Columnas
La peligrosa asociación gobernante-nación, ha sido la perversa fórmula defensiva de los déspotas amenazados. El gobernante, al ser una figura legitimada por el sistema constitucional vigente, debe su presencia al conjunto de instituciones que definen la legitimidad de su poder. Legislar sobre la legitimidad del poder no fue un capricho de nadie, sino una necesidad histórica.

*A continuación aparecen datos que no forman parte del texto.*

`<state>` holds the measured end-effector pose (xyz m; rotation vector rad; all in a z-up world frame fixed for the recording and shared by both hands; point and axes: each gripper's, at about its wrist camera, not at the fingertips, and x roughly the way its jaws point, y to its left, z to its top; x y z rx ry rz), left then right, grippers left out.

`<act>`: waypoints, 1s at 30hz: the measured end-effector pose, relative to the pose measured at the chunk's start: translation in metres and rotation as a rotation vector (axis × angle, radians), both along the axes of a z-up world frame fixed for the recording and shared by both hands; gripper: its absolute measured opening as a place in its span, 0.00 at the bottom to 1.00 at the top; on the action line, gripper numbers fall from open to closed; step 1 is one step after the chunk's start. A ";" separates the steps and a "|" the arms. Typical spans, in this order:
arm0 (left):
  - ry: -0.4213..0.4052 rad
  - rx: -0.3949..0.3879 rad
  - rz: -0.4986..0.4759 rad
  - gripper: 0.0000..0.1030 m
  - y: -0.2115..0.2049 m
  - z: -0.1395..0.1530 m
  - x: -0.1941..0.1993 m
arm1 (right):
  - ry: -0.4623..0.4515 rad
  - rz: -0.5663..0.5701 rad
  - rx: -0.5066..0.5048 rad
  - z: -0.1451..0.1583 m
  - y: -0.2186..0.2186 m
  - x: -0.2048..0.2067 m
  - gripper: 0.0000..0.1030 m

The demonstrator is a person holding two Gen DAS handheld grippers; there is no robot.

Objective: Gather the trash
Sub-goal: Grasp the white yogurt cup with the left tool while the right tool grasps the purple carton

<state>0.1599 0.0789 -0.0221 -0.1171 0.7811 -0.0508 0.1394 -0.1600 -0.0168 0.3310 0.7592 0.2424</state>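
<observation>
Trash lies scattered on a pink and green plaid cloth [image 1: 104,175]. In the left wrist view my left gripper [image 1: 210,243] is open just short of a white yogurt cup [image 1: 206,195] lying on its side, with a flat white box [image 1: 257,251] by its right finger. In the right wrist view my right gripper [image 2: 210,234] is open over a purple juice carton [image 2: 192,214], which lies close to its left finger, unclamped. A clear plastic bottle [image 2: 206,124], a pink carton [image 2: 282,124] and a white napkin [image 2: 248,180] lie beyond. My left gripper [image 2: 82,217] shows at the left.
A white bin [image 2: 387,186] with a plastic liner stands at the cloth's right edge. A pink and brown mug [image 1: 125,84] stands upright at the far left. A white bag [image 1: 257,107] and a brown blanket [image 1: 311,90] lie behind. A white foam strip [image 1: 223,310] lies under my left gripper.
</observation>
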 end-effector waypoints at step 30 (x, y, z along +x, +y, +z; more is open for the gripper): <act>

Los estados nacen bajo las complicaciones de los tortuosos procesos de erigir un entramado institucional sobre las identidades locales, en muchos casos, conflictuadas con el tema religioso manifiesto en la Reforma protestante. Como consecuencia de la lucha, se puso en duda el viejo sistema iusnaturalista de la escolástica, que atribuía legitimidad al origen divino del gobernante. La ciudadanía ya no compartía las mismas creencias, por lo que el argumento de la legitimidad quedaría delegado exclusivamente al mandato de las leyes, que son un producto racionalizado de las sociedades, a la manera de lo que discute Jean Bodin en sus Seis libros de la República, cuando había que relegitimar a la monarquía francesa, en plenas guerras de religión. El calvinismo se extendía poderosamente sobre un territorio que tampoco terminaba de consolidarse bien a bien, y no podía arriesgar su legitimidad por cuestiones de fe. Soberanía sería el concepto surgido.
La soberanía implica la facultad de hacer leyes. Originalmente atribuida a los monarcas, pero que a lo largo de los procesos constitucionales de los siglos diecinueve y veinte, quedaría atribuida a los pueblos, que bajo un conjunto de leyes que así los definen, están comprometidos a obedecer. La influencia de Rousseau en ello será permanente. Los propios reyes, cada vez más lejanos al argumento de su divinidad, terminaron por acatar, como observamos durante sus proclamaciones, cuando juran respetar a sus instituciones por encima, incluso, de sí mismos. El “yo” antepuesto a la ley se llama despotismo. El “yo” implícito en la ley, se define como legalidad, presupuesto de legitimidad.
La nación es un entramado que nos remite a la lengua, cultura, tradiciones, historia… que refieren la identidad de los pueblos. No es un recurso físico, ni mucho menos lo encarna una persona, pues refiere a una común heredad a la que hay que mirar con los ojos críticos del que no intenta justificar sus crímenes, a la luz de una historia supuesta cargada de idealismos y heroicidades dudosas. Cuando los gobernantes intentaron fundir su legitimidad con la idea de nación y verse ante sus pueblos como una figura superior, semejante a la historia o la lengua, los despotismos lanzaron a sus pueblos a hechos miserables como la Primera Guerra Mundial representaría, pues no era morir por la nación, sino por un tipo miserable que, para sus fines personales, los arrojó en una trinchera que mataría a más de veinte millones de personas.